As Cryptococcus infections become more prevalent overall, diverse clinical presentations must be kept in mind when evaluating for the pathogen. For the patient in case 1 with NASH cirrhosis, there is a known association of susceptibility to cryptococcus in patients with cirrhosis [12]. Research suggests immune dysfunction in the setting of cirrhosis—specifically impaired cell-mediated immunity and surveillance—may be important in driving susceptibility to Cryptococcus, especially spread to less common organ systems [13]. Cirrhosis is associated with a 5.3 fold higher rate of extrapulmonary dissemination [14] and was likely a risk factor for our patient. While the cause of the patient’s subdural hematoma was thought to be due to recent falls, we do note the inability to definitively rule out a CNS infection with a lumbar puncture.

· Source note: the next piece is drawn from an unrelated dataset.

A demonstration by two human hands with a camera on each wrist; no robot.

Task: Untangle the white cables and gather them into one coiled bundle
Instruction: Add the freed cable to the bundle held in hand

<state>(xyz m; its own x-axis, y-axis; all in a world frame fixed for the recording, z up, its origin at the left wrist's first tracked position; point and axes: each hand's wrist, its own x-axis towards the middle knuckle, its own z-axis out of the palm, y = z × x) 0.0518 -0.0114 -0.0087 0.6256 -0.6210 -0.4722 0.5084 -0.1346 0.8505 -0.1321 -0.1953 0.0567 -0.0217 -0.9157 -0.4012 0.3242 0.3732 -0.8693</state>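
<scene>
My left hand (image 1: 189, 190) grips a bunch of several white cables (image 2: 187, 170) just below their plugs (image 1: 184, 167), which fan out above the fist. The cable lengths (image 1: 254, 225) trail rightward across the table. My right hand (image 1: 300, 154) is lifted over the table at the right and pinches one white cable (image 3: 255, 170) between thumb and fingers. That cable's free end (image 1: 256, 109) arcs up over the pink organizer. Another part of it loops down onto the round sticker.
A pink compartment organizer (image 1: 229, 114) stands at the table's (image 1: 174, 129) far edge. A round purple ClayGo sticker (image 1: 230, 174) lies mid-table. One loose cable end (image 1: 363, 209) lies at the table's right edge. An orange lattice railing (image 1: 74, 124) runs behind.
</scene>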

Meanwhile, there have been increasing numbers of invasive C. neoformans infections found in seemingly immunocompetent individuals, prompting further investigation into these atypical presentations. The patient from case 2 was initially suspected to have idiopathic CD4 lymphopenia, due to the history of persistent lymphopenia in the absence of exposure to immunomodulating medications, viral infections, or malignancy. Other case reports have been published documenting the connection between idiopathic CD4 lymphopenia and disseminated cryptococcus infections [15]. However, as noted above, repeat lab work six weeks later showed improvement in all lymphocyte lines, and his absolute CD4 count of 462 cells/μL put him above the threshold (less than 300) required for diagnosis of idiopathic CD4 lymphopenia [16]. The underlying etiology of his years-long lymphopenia, as well as the cause of its resolution, remains unclear, but his case emphasizes the importance of considering Cryptococcal infections in patients without overt immunocompromising conditions.

These cases underscore that disseminated cryptococcosis can occur in patients without classical immunosuppression, particularly those with subtle immune compromise. Early recognition and prompt antifungal therapy are critical for favorable outcomes.